:: Assignment ::
Return every line below exactly.

*** Supplied information Section Begins ***

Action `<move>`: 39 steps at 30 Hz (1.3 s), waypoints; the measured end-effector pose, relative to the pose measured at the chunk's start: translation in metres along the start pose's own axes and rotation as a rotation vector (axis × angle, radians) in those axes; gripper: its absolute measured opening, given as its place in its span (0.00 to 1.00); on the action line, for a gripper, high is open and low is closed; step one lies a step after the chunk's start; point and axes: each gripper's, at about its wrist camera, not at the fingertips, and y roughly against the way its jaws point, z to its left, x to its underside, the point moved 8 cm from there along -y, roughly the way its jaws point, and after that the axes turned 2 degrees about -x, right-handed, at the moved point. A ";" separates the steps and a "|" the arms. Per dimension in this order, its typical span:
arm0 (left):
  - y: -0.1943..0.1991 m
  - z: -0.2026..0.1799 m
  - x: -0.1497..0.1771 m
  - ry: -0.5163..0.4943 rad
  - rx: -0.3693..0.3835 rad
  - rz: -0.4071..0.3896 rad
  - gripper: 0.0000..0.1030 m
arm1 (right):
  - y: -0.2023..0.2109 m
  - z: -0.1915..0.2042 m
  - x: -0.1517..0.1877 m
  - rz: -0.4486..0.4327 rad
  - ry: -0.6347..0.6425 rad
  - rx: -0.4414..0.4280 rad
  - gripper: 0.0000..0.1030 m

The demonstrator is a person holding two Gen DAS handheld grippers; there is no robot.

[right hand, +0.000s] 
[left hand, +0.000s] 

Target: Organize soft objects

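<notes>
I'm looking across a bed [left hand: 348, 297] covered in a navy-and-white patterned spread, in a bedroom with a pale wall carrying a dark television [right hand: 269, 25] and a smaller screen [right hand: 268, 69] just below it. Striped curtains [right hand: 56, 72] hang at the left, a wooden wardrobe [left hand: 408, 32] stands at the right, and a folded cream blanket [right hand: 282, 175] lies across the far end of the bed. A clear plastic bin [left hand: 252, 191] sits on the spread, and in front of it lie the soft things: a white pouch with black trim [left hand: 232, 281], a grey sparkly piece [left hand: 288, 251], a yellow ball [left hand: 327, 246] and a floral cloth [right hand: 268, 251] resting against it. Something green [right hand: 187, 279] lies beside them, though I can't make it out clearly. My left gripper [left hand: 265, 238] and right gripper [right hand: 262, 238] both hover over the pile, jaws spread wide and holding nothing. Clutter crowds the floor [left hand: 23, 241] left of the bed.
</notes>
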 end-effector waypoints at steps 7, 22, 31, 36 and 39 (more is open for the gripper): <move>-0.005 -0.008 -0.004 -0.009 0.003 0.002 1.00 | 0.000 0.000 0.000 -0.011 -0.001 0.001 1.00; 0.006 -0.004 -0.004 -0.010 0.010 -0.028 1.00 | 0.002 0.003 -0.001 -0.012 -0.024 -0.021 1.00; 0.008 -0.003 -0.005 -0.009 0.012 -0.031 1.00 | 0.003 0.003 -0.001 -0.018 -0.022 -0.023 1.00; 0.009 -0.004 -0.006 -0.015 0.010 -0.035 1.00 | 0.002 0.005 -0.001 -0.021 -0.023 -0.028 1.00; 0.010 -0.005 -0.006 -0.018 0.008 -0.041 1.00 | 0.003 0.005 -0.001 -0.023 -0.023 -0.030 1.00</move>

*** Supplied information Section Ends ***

:: Answer below ::
Action `<move>`: 39 steps at 30 Hz (1.3 s), waypoints; the measured end-effector pose, relative to the pose measured at the chunk's start: translation in metres along the start pose's own axes and rotation as a rotation vector (axis × angle, radians) in those axes; gripper: its absolute measured opening, given as its place in its span (0.00 to 1.00); on the action line, for a gripper, high is open and low is closed; step one lies a step after the chunk's start; point and axes: each gripper's, at about its wrist camera, not at the fingertips, and y roughly against the way its jaws point, z to its left, x to its underside, the point moved 8 cm from there along -y, roughly the way its jaws point, and after that the axes turned 2 degrees about -x, right-handed, at the moved point. A ";" separates the steps and a "|" the arms. Per dimension in this order, its typical span:
arm0 (left):
  - y: -0.1943..0.1991 m
  - z: -0.2026..0.1799 m
  - x: -0.1497..0.1771 m
  - ry: -0.5163..0.4943 rad
  - rx: -0.3693..0.3835 rad
  - rz: -0.4071..0.3896 rad
  - gripper: 0.0000..0.1030 m
arm1 (right):
  - y: -0.2023..0.2109 m
  - z: -0.1915..0.2042 m
  - x: -0.1517..0.1877 m
  - rz: -0.4486..0.4327 rad
  - ry: -0.6347..0.6425 rad
  - rx: -0.4414..0.4280 rad
  - gripper: 0.0000..0.1030 m

The demonstrator is a person holding two Gen DAS handheld grippers; there is no robot.

[right hand, +0.000s] 
[left hand, +0.000s] 

Target: Organize soft objects

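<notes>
I'm looking across a bed [left hand: 348, 297] covered in a navy-and-white patterned spread, in a bedroom with a pale wall carrying a dark television [right hand: 269, 25] and a smaller screen [right hand: 268, 69] just below it. Striped curtains [right hand: 56, 72] hang at the left, a wooden wardrobe [left hand: 408, 32] stands at the right, and a folded cream blanket [right hand: 282, 175] lies across the far end of the bed. A clear plastic bin [left hand: 252, 191] sits on the spread, and in front of it lie the soft things: a white pouch with black trim [left hand: 232, 281], a grey sparkly piece [left hand: 288, 251], a yellow ball [left hand: 327, 246] and a floral cloth [right hand: 268, 251] resting against it. Something green [right hand: 187, 279] lies beside them, though I can't make it out clearly. My left gripper [left hand: 265, 238] and right gripper [right hand: 262, 238] both hover over the pile, jaws spread wide and holding nothing. Clutter crowds the floor [left hand: 23, 241] left of the bed.
</notes>
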 end-effector waypoints at steps 7, 22, 31, 36 and 39 (more is open for the gripper): <move>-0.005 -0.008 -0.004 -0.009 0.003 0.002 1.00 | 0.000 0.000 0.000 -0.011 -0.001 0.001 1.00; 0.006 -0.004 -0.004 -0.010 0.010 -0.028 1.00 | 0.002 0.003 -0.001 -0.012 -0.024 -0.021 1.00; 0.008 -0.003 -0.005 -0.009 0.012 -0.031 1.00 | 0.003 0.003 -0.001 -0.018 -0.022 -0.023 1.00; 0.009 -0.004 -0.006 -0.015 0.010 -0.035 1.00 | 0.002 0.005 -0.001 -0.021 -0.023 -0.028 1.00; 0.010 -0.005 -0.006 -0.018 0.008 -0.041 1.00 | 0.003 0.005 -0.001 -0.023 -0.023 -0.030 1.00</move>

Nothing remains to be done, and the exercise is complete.